Norway doesn’t top the list for the percentage of GDP that various countries spend on public welfare. 16 OECD countries are ahead of us, according to the Danish trade union, 3F.
Net, Norway uses 18% of gross national product (GDP) on public social benefits, such as pensions, sickness, and disability benefits, writes Klassekampen.
Among 33 OECD countries, Norway is in 17th place. France is at the top, with 28% of GDP used on social expenditure. The figures are valid for 2013 for most countries.
Alexander Berg Erichsen, Adviser in the Professional Federation, believes that the interpretation of such comparisons must be made carefully, and stated that the data are not always completely comparable, but also extracted the overview:
‘This shows the idea that we have too expensive a welfare system does not add up. Even though the employment rate has fallen a bit lately, we still have relatively many people in work’, he said.

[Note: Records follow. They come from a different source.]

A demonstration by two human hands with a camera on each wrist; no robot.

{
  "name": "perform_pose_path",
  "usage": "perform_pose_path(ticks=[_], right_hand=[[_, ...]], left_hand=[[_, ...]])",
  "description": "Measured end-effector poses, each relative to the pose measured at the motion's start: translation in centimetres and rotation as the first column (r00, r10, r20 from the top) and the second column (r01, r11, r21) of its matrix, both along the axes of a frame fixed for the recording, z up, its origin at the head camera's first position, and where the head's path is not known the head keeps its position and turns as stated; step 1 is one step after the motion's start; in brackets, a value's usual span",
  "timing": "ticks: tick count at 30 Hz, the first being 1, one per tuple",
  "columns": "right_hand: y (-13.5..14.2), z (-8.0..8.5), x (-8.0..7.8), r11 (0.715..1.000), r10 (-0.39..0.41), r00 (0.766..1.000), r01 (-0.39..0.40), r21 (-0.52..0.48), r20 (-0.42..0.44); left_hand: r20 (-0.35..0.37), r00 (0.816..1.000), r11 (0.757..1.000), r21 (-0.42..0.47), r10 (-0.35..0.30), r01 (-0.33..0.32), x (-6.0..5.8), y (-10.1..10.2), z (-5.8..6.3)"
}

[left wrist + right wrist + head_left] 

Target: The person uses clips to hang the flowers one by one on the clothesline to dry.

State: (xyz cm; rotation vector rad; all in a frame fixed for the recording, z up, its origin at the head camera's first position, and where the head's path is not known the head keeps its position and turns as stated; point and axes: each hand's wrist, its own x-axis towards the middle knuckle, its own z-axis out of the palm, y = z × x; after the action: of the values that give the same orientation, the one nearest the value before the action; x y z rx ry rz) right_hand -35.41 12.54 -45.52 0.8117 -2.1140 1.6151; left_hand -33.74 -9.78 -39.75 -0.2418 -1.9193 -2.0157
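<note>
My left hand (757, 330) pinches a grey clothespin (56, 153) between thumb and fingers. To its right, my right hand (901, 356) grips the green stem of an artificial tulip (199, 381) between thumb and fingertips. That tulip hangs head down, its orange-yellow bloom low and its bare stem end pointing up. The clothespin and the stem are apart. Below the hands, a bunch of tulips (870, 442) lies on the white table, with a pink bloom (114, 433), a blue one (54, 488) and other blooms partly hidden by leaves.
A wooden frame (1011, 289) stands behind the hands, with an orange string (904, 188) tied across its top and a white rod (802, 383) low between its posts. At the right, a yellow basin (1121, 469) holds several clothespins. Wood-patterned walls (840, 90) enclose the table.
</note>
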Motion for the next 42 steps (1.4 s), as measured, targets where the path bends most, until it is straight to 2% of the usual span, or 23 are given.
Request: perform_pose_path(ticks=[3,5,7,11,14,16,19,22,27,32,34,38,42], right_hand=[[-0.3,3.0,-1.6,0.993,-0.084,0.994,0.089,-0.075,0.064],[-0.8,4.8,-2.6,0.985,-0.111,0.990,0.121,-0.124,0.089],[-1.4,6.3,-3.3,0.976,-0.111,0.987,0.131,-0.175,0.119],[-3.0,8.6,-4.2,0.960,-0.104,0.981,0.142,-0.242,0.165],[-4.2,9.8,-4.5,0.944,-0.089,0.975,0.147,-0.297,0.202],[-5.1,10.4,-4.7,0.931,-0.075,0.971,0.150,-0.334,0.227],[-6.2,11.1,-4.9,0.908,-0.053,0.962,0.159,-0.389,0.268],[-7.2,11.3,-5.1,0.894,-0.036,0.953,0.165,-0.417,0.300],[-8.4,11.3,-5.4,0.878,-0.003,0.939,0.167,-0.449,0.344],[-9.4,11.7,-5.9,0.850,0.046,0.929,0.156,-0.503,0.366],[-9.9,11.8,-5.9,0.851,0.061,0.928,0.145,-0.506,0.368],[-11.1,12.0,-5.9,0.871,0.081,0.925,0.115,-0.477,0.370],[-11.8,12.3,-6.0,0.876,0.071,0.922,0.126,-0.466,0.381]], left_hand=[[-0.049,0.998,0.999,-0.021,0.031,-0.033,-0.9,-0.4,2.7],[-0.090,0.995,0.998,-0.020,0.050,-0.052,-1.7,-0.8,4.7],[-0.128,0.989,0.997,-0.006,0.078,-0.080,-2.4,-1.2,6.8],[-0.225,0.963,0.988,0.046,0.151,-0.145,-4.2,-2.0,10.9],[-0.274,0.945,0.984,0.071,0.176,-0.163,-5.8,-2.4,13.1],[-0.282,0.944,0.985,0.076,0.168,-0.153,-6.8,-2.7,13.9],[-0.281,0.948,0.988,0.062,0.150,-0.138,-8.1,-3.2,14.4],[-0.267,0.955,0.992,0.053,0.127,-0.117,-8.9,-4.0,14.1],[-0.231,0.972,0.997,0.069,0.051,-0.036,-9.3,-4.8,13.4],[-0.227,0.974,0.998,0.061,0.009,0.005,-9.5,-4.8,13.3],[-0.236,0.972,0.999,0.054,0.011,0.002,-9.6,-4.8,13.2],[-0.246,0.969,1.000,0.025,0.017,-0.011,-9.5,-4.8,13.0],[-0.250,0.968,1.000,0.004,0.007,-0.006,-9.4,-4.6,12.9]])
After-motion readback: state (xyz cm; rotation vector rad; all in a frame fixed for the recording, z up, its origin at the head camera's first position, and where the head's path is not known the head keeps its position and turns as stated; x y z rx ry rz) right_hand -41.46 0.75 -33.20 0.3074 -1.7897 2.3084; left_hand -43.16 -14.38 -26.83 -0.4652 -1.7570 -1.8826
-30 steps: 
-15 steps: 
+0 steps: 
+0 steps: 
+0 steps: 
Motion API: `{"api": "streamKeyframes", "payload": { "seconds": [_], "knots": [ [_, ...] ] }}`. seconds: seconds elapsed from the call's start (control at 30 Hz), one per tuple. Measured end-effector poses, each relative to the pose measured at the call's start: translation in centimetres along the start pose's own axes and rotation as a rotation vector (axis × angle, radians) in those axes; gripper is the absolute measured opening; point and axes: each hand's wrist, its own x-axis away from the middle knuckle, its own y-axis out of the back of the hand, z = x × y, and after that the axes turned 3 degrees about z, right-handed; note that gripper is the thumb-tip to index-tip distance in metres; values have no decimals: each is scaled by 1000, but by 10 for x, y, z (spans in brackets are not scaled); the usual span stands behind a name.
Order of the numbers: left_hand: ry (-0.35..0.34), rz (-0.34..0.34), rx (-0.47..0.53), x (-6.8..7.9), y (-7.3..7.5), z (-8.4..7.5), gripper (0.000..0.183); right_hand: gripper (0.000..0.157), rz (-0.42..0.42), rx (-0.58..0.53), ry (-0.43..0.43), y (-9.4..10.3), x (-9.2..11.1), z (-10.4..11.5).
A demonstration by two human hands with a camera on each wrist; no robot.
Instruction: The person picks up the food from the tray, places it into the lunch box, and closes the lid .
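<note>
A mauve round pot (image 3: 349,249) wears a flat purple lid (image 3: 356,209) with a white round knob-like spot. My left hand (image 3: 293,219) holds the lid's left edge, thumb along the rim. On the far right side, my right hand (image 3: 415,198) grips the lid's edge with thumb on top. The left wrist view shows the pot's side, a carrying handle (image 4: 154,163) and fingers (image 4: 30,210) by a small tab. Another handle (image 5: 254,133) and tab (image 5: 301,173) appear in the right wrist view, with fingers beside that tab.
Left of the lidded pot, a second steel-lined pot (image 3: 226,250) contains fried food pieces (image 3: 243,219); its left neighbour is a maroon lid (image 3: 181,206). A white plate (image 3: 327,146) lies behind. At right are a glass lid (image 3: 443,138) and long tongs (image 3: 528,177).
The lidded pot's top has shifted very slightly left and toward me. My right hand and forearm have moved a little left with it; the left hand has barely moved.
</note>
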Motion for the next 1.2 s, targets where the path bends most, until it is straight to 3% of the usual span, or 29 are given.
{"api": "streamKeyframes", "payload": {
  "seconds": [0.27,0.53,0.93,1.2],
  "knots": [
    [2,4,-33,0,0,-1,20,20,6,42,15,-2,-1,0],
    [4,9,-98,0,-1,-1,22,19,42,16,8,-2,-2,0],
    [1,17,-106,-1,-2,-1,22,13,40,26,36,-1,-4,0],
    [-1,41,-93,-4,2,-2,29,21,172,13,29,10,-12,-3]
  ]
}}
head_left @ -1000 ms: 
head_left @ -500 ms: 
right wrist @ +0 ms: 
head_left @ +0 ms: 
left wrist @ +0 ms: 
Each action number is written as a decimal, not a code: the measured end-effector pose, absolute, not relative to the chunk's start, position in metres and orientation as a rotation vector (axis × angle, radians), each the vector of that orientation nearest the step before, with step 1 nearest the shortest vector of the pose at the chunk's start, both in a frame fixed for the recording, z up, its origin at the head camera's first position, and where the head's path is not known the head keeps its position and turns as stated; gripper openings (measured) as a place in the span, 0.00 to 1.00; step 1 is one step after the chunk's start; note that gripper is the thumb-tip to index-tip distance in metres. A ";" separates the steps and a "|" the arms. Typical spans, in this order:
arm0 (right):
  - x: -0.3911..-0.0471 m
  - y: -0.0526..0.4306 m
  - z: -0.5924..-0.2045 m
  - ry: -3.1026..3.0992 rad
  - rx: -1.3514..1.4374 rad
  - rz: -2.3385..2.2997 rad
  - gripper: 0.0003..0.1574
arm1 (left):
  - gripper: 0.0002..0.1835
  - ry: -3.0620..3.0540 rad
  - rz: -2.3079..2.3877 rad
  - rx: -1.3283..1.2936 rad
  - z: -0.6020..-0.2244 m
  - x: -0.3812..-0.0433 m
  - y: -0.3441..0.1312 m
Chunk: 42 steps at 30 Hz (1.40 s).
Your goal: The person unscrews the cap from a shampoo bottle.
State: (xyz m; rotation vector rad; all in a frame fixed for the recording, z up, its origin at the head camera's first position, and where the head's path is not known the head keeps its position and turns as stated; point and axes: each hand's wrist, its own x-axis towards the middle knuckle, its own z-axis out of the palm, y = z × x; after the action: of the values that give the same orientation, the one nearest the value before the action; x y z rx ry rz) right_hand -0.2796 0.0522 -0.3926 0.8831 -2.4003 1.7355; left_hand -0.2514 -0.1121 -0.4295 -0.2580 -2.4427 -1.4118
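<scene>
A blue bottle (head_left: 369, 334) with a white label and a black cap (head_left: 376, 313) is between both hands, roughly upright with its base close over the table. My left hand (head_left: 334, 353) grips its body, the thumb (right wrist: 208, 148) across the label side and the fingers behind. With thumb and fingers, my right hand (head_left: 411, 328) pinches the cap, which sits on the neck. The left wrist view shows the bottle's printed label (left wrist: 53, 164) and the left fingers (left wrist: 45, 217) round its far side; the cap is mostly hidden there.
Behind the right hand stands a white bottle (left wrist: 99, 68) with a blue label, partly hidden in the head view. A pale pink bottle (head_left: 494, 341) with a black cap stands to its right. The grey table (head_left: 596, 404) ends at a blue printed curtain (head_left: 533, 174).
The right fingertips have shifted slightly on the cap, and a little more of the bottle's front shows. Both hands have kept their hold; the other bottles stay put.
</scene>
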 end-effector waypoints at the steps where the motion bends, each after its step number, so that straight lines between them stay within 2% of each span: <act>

Norway’s GDP is among the highest in the world, which is likely to explain the 17th place. Chief economist, Frederik I. Pedersen, of 3F, believes it would be more relevant to compare expenditure on GDP in mainland Norway due to the strong oil industry. But neither of our neighbours with similar welfare systems have the highest social expenses.
The OECD is the Western World Organisation for Economic Integration, and aims,
inter alia, at promoting growth and social welfare.